Between January 2023 and May 2023, companies violating general data processing principles incurred fines totaling 1.86 billion USD (!!!).
In today’s data-driven landscape, the importance of data accuracy and compliance cannot be overstated. As businesses amass vast amounts of information, the need to ensure data integrity, especially PII storing, becomes paramount. Data scrubbing emerges as a crucial process, particularly in real-time scenarios, before storing information in a data warehouse.
Data Scrubbing in the context of compliance
Data scrubbing, often referred to as data cleansing or data cleaning, involves the identification and rectification of errors or inconsistencies in a dataset.
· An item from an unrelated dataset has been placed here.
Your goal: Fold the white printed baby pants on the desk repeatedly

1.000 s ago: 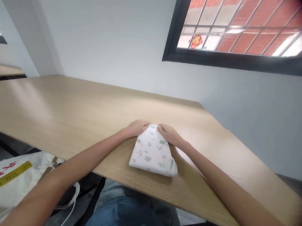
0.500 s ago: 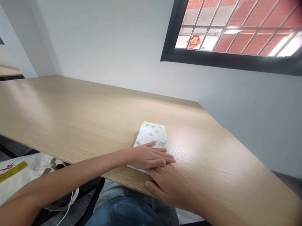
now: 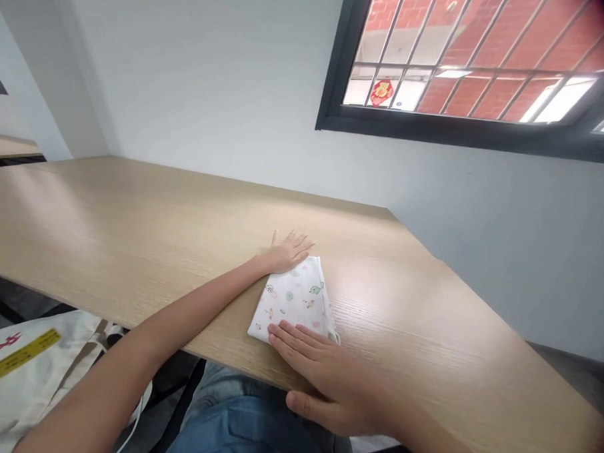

In the context of compliance, it means removing certain values that qualify as PII that cannot be stored or should be handled differently.
Real-time data scrubbing takes the cleansing process a step further by ensuring that incoming data is cleaned and validated instantly, before being stored in a data warehouse.
Compliance standards, such as GDPR, HIPAA, or industry-specific regulations, mandate stringent requirements for data accuracy, privacy, and security. Failure to adhere to these standards can result in severe repercussions, including financial penalties and reputational damage. Real-time data scrubbing acts as a robust preemptive measure, ensuring that only compliant data is integrated into the warehouse.
Event-driven Scrubbing
Event-driven applications stand as stateful systems that intake events from one or multiple streams and respond to these incoming events by initiating computations, updating their state, or triggering external actions.
They represent a progressive shift from the conventional application structure that segregates computation and data storage into distinct tiers. In this novel architecture, these applications retrieve data from and save data to a remote transactional database.
In stark contrast, event-driven applications revolve around stateful stream processing frameworks. This approach intertwines data and computation, facilitating localized data access either in-memory or through disk storage. To ensure resilience, these applications implement fault-tolerance measures by periodically storing checkpoints in remote persistent storage.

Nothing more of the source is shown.